I slowed to sixty-five, checked the rearview. “What’s up?”

“Highway Patrol getting on right behind us at Indian Hill.”

The car we thought was a Highway Patrol zoomed by. It was one of those low-budget, rent-a-cop security cars with yellow lights across the top. I sped back up to eighty, hit cruise control, left him and the city of Montclair in the gusty Santa Ana breeze. The mentally deranged
winds had been rough enough to flip small Cessnas and take down a few power lines, made some serious traffic jams on a few surface streets.

“So you and Shelby on hit,” Leonard said. “A brother goes to New York for a week and all kinds of shit changes around here.”

“You knew it was in motion.”

“I didn’t think it would actually happen.”

“I’m surprised myself.”

Damn. I’d been seeing Shelby for six intense months.

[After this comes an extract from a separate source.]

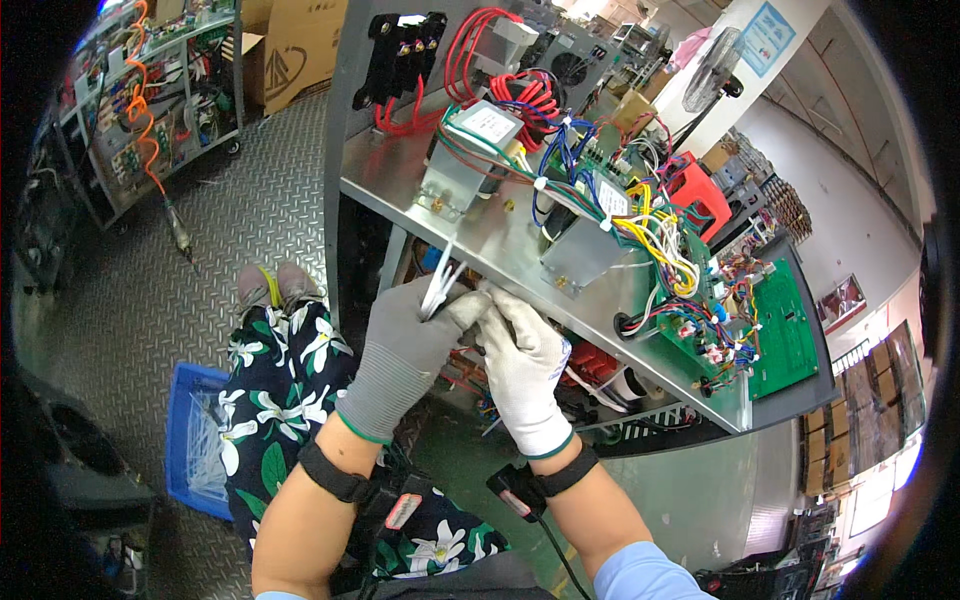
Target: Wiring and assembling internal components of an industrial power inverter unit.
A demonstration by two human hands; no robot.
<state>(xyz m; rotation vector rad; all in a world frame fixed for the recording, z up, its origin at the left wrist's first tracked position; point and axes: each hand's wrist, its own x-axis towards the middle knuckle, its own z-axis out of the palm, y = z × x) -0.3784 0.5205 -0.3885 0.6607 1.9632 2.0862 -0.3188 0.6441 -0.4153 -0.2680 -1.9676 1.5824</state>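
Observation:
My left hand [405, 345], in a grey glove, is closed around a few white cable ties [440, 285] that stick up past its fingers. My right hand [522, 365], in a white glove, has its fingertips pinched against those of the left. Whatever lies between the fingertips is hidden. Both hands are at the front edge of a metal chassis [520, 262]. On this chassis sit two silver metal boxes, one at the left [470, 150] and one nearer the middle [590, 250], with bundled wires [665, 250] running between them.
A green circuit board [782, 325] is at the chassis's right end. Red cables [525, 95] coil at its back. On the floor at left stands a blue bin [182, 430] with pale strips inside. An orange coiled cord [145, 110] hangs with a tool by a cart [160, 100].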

It had started off as an excursion up PCH with oldies playing on my sound system, moved to moments of seized pleasure in a stolen room in Obispo, but we had connected along the way. She had a magnetism I wanted to repel but couldn’t.

I didn’t actually see her for two weeks after Obispo, not until all of us went out to celebrate my and Shelby’s birthdays. Not seeing her for a few weeks wasn’t a long time, but when you thought about somebody damn near every second of the day, that was an eternity. She was on trips; I had a few weeklong marketing seminars in Arizona and Utah.

Then the night came that Shelby and I had planned to go on a date to the Ebony Fashion Fair. I had bought the tickets before we met, had planned on taking Lisa, but life had charged. The winds were blowing in a whole new direction. When I picked Shelby up, I was wearing a tuxedo, holding a single red rose, and projecting a good attitude for what I hoped was a great woman.

I didn’t know what to expect. Even though we’d talked, her attitude was hot and cold. Sometimes she was very happy to hear from me, sometimes she was too busy and wouldn’t call back for two or three days. She was trying to play by the rules.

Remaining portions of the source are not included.